> What needs to be done
Copy exactly the stretch of data below from the line with "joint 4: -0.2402" through the line with "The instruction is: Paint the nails", including both of those lines.

══════════════════════════════

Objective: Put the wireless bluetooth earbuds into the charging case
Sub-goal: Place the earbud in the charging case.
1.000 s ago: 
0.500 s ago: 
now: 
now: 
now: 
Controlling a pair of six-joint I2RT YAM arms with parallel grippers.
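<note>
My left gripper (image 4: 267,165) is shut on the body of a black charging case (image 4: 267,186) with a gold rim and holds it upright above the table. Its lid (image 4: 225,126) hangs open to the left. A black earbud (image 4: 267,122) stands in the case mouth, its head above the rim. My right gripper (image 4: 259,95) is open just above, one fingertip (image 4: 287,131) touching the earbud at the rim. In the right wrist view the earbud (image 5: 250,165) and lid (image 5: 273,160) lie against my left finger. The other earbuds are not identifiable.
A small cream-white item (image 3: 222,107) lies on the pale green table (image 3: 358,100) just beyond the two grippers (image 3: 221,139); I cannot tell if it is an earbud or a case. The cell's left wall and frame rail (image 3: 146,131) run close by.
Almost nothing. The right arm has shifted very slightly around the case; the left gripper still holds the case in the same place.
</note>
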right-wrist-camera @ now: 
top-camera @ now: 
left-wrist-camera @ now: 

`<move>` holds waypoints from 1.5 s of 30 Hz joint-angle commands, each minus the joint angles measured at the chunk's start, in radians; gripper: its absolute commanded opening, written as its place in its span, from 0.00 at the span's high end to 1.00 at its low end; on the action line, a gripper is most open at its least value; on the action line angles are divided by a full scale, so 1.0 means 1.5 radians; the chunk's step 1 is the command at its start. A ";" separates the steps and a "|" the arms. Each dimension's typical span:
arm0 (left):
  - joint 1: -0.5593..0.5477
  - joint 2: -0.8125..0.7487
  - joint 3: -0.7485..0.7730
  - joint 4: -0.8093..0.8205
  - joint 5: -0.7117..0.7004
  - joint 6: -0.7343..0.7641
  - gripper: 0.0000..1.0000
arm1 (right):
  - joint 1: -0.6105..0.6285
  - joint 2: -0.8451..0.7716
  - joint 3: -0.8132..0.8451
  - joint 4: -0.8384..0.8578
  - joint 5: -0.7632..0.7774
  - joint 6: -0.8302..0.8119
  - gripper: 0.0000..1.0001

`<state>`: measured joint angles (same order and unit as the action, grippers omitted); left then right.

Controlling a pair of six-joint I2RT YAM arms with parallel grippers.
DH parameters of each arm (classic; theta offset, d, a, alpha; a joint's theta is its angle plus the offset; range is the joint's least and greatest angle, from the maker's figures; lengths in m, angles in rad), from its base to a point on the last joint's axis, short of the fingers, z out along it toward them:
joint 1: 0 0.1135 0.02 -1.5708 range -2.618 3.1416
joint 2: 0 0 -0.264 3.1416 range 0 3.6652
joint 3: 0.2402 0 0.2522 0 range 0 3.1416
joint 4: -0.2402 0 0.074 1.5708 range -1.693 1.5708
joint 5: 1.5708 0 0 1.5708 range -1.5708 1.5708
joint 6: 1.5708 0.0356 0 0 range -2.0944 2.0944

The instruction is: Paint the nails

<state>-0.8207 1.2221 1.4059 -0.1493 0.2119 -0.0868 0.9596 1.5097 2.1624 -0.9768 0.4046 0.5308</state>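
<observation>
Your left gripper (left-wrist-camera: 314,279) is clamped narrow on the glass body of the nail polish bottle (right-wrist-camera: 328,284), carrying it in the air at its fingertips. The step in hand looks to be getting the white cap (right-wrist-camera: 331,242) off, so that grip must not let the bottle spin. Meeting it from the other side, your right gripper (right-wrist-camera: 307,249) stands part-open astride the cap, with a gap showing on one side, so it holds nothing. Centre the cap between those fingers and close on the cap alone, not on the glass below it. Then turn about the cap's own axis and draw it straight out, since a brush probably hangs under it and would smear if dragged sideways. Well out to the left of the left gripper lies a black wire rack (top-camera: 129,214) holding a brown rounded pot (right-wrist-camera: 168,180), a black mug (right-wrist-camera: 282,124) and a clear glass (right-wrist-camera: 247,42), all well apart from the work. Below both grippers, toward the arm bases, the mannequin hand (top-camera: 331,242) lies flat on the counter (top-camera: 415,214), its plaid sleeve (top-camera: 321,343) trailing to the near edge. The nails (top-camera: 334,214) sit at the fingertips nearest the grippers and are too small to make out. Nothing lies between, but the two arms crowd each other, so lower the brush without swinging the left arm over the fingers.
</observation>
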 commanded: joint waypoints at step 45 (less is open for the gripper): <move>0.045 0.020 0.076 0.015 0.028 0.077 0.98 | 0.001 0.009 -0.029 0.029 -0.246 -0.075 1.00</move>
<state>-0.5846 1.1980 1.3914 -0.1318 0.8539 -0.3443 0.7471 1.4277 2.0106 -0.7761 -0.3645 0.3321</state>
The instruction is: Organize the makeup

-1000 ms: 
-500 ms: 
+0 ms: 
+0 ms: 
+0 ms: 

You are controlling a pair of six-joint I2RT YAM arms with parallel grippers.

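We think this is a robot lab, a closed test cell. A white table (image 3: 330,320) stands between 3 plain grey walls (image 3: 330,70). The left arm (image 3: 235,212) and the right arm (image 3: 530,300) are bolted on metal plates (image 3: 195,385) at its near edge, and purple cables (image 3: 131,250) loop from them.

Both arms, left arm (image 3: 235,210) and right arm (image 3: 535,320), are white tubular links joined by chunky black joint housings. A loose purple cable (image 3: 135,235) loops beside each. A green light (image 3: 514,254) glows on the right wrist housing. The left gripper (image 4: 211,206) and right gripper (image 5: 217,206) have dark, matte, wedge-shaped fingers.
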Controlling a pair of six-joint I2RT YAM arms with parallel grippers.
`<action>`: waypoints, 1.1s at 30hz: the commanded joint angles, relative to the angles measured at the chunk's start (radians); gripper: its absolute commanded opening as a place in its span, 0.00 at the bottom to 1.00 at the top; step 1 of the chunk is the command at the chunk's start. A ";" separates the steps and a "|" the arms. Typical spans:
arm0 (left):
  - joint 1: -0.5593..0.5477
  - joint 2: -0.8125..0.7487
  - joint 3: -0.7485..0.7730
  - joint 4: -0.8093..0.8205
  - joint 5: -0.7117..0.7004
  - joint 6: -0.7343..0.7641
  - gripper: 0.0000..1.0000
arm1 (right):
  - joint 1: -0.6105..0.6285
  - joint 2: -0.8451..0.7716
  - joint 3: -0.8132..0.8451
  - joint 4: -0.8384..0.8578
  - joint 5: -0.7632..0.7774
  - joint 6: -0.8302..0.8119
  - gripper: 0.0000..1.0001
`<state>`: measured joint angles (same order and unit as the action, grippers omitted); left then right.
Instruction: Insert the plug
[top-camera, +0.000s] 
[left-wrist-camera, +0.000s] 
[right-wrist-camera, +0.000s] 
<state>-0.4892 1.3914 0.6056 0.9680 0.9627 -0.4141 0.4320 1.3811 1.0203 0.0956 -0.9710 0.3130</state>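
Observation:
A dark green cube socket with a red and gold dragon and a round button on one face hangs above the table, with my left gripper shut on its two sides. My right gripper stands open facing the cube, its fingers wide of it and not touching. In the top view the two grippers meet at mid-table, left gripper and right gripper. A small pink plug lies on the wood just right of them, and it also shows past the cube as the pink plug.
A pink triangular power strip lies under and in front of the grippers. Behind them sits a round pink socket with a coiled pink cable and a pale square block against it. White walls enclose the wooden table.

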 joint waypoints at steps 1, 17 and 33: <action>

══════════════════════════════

> Result of the exercise
joint 4: -0.2402 0 0.074 1.5708 range -1.693 1.5708
joint 5: 1.5708 0 0 1.5708 range -1.5708 1.5708
joint 6: 1.5708 0.0356 0 0 range -2.0944 2.0944

The instruction is: Paint the nails

No additional output will be given.